Regarding the DATE ranges : it appears to me that TTM as such does not prohibit such scenario's from occurring in a D installation either, simply because it does not define the scope within which a type name has to be unique.  Any user in any installation (possibly even within the same organization) can define some type and name if FOO or BAR or TIMESTAMP and define it in such a way that the respective value sets are not "identical" (in a DBE kind of way, by which I refer to the chpt in DBE where there is talk of the number 1 being the same "individual" but its inclusion in, say, the types INT and LONGINT do not count as being the same/identical value DESPITE being "the same" individual).  In fact, the idea of user-defined types and how they need to be assigned a name and how for obvious reasons only the single DBMS instance(s) to which the definition(s) is(are) visible can be aware of those definitions, implies of necessity that there can potentially be distinct DBMS instances that know some type named identically but whose value sets are unequal.

As for the SQL CHAR types mess : it appears to me to be important to recall Philip's old but very to-the-point remark that TTM's equality and SQL '=' are NOT THE SAME THING.  Much of your commentary seems to be based on the notion that they are [the same thing], which they aren't.

Author of SIRA_PRISE
Quote from Erwin on February 21, 2019, 9:41 pm

TTM's equality and SQL '=' are NOT THE SAME THING.

Which BTW is one of the VERY REASONS TTM ever got written in the first place.

Author of SIRA_PRISE
Quote from Erwin on February 21, 2019, 9:44 pm
Quote from Erwin on February 21, 2019, 9:41 pm

TTM's equality and SQL '=' are NOT THE SAME THING.

Which BTW is one of the VERY REASONS TTM ever got written in the first place.

I think we should say: SQL's = is not the same thing as any other language's = (or rather == in many cases). I don't think TTM's Prescription for equality is particularly unusual. (We need to go into a diversion about pointer equality vs value equality, I suppose; but that's really a discussion about when pointer equality returns False even though value equality returns True.)

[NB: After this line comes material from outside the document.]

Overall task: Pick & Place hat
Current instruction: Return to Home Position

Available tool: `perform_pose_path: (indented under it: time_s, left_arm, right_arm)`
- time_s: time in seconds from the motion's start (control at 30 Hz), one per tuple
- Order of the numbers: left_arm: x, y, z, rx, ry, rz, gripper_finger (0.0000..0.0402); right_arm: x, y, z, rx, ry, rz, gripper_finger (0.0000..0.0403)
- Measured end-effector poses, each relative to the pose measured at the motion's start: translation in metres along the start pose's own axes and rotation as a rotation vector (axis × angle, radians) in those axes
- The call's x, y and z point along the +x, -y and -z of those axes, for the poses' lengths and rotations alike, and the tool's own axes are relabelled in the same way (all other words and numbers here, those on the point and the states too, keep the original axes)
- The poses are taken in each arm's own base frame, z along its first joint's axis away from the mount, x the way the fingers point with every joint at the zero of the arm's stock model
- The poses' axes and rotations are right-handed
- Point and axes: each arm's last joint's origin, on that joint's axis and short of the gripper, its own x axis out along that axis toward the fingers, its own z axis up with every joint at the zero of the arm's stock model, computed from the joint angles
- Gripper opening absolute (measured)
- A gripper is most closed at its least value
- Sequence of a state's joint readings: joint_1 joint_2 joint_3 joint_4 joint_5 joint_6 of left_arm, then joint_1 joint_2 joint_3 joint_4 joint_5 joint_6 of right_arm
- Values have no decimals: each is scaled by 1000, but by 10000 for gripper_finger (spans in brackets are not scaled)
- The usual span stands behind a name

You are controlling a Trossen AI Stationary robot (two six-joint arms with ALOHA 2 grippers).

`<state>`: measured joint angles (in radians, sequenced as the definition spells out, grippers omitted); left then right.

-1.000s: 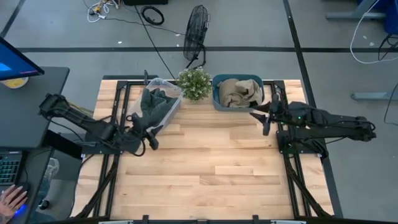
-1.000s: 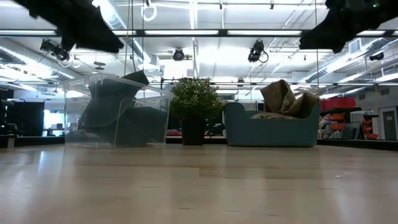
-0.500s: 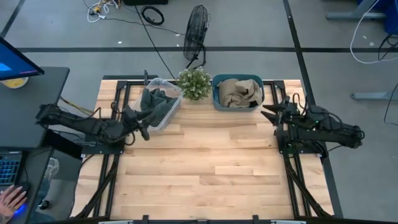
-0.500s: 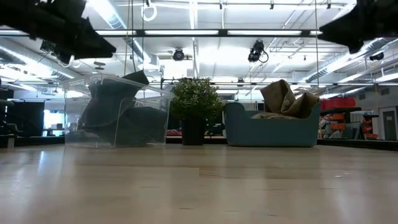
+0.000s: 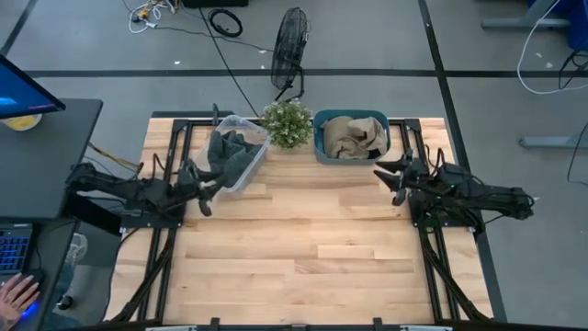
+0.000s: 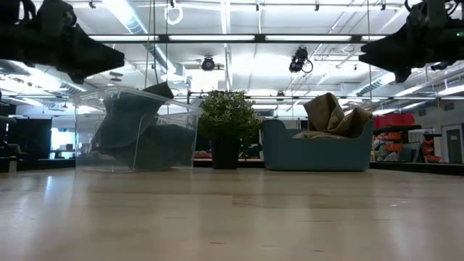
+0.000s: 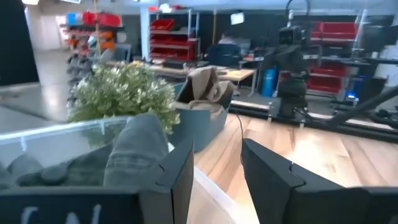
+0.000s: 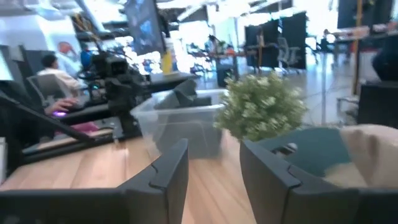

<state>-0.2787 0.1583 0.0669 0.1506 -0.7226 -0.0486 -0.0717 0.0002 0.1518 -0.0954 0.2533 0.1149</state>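
Dark grey hats [image 5: 230,150] lie piled in a clear plastic bin [image 5: 246,129] at the table's far left; they also show in the low view [image 6: 134,130] and the left wrist view [image 7: 134,149]. Tan hats [image 5: 354,138] fill a blue-grey bin [image 5: 322,147] at the far right; they also show in the low view [image 6: 330,116]. My left gripper [image 5: 204,179] hovers open and empty at the table's left edge, just near of the clear bin. My right gripper [image 5: 390,175] hovers open and empty at the right edge, near the blue-grey bin.
A small potted plant [image 5: 288,124] stands between the two bins at the far edge. The wooden tabletop [image 5: 303,248] spreads toward the near edge. A person's hand [image 5: 18,294] rests at a desk off the table's left.
My left gripper has drawn back from above the clear bin toward the table's left edge. My right gripper has pulled back toward the right edge, then come a little forward again toward the blue-grey bin. The hats have stayed in their bins.
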Motion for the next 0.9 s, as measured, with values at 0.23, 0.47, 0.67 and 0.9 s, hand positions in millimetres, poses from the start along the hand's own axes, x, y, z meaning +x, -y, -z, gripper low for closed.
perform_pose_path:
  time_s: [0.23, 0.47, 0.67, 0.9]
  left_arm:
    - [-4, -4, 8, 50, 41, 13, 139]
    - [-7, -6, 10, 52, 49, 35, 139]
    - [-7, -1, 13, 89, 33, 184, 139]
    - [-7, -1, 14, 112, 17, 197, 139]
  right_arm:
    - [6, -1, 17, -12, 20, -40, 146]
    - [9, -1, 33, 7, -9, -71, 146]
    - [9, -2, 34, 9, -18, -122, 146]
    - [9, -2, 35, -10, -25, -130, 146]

So clearly the tale of woe was from the point of view of  'any other language' and the sufferers of woe's expectations. (Specifically the sufferers had a Haskell mindset, so they would expect value equality.)

Or have I got memory lapse? Was it common at the time SQL started out for equality tests to be (in)sensitive to trailing whitespace? Is it that we've learnt better since? IIRC languages I was programming at the time, if you wanted to ignore trailing whitespace, then you had to explicitly TRIM( ) it off before comparing. (Typically you'd do that immediately upon receiving a field from the screen, so it never got into the application or the database. Or you had fixed-width fields and you had to PAD( ) with spaces. Loading a short field from screen into fixed-width WORKING STORAGE that you hadn't space-filled was a fruitful source of bugs. Oh, and you had to deal with leading whitespace.)

Perhaps every data migration project should recruit a team member with white hair, who can remember what COBOL stands for.

I think the reasons for woe stand: however arcane are the rules in SQL, there's no excuse for different vendors producing different answers for something as basic as equality testing.